Copy out all of the records. Keep every word exact.

■ ■ ■

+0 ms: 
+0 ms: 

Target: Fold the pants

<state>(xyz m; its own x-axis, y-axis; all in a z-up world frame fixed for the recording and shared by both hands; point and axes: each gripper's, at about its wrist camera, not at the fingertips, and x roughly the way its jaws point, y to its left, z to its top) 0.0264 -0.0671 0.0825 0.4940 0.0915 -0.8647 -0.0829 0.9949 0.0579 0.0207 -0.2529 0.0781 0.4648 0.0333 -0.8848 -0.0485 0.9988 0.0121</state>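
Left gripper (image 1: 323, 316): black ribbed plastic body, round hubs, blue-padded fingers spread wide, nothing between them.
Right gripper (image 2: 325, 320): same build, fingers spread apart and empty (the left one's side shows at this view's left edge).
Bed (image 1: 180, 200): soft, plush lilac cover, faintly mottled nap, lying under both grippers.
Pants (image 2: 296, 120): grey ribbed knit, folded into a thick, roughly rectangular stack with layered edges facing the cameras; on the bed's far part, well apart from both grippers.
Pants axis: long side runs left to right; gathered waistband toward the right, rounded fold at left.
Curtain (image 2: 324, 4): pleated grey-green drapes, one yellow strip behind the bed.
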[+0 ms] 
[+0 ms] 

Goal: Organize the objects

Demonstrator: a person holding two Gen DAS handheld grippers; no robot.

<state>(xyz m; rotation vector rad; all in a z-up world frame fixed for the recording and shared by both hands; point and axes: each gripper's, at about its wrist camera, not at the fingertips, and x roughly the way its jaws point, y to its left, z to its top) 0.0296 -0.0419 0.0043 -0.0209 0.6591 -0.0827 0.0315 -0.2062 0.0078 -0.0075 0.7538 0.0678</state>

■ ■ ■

FINISHED EXERCISE:
+0 ms: 
+0 ms: 

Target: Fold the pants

<state>(xyz m; its own x-axis, y-axis; all in a z-up world frame fixed for the recording and shared by both hands; point and axes: each gripper's, at about its wrist camera, not at the fingertips, and x roughly the way its jaws point, y to its left, z to its top) 0.0264 -0.0671 0.0825 0.4940 0.0915 -0.8647 -0.0829 0.9949 0.0579 0.0207 -0.2529 0.0781 0.4648 0.0333 -0.8848 -0.0485 0.9988 0.0121</state>
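Left gripper (image 1: 323, 316): black ribbed plastic body, round hubs, blue-padded fingers spread wide, nothing between them.
Right gripper (image 2: 325, 320): same build, fingers spread apart and empty (the left one's side shows at this view's left edge).
Bed (image 1: 180, 200): soft, plush lilac cover, faintly mottled nap, lying under both grippers.
Pants (image 2: 296, 120): grey ribbed knit, folded into a thick, roughly rectangular stack with layered edges facing the cameras; on the bed's far part, well apart from both grippers.
Pants axis: long side runs left to right; gathered waistband toward the right, rounded fold at left.
Curtain (image 2: 324, 4): pleated grey-green drapes, one yellow strip behind the bed.
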[+0 ms] 
[+0 ms] 

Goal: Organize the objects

Demonstrator: a person holding two Gen DAS handheld grippers; no robot.

<state>(xyz m; rotation vector rad; all in a z-up world frame fixed for the recording and shared by both hands; point and axes: each gripper's, at about its wrist camera, not at the fingertips, and x roughly the way its jaws point, y to its left, z to its top) 0.0296 -0.0419 0.0043 -0.0209 0.6591 -0.0827 0.0315 -0.2062 0.0078 -0.0075 0.7538 0.0678</state>

No further output will be produced for this exercise.